Required action
Give the listing again word for word. Leave every image out.
***
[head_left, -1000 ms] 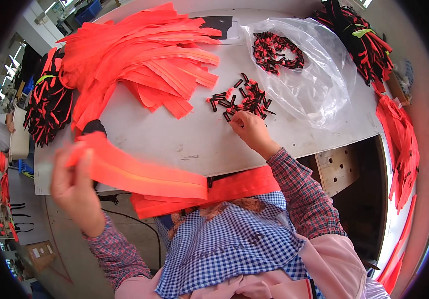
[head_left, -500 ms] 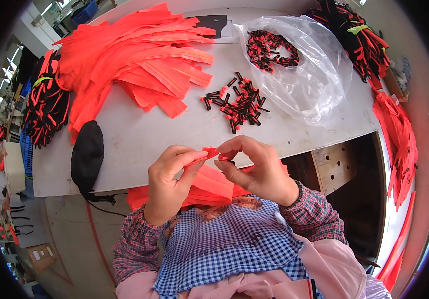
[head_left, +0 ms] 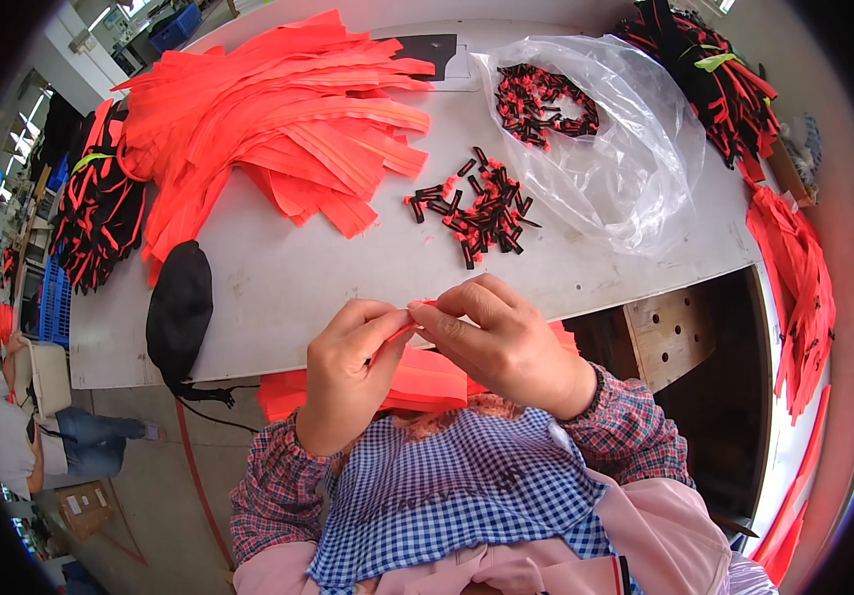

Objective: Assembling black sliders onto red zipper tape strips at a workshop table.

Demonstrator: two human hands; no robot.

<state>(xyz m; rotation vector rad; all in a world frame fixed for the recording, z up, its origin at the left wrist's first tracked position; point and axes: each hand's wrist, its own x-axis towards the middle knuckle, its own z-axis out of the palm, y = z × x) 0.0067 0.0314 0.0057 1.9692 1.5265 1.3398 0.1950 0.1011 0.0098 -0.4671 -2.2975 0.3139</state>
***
Response to the task
[head_left, -1000 ms] 
[head_left, -500 ms] 
[head_left, +0 ms] 

Objective: Assembling black sliders onto red zipper tape strips at a workshop table.

Demonstrator: two human hands; no robot.

<state>(xyz m; rotation vector rad; all in a world frame fixed for the recording, z up, its origin at the left wrist's first tracked position; point and axes: each hand's wrist, its own x-axis towards the middle knuckle, its own z-axis out of the palm, y = z × x) 0.0067 0.0314 0.0057 1.9692 1.5265 1.3398 0.1950 0.1011 0.0098 -0.4671 -2.2975 0.3139</state>

The response is complete as it stands.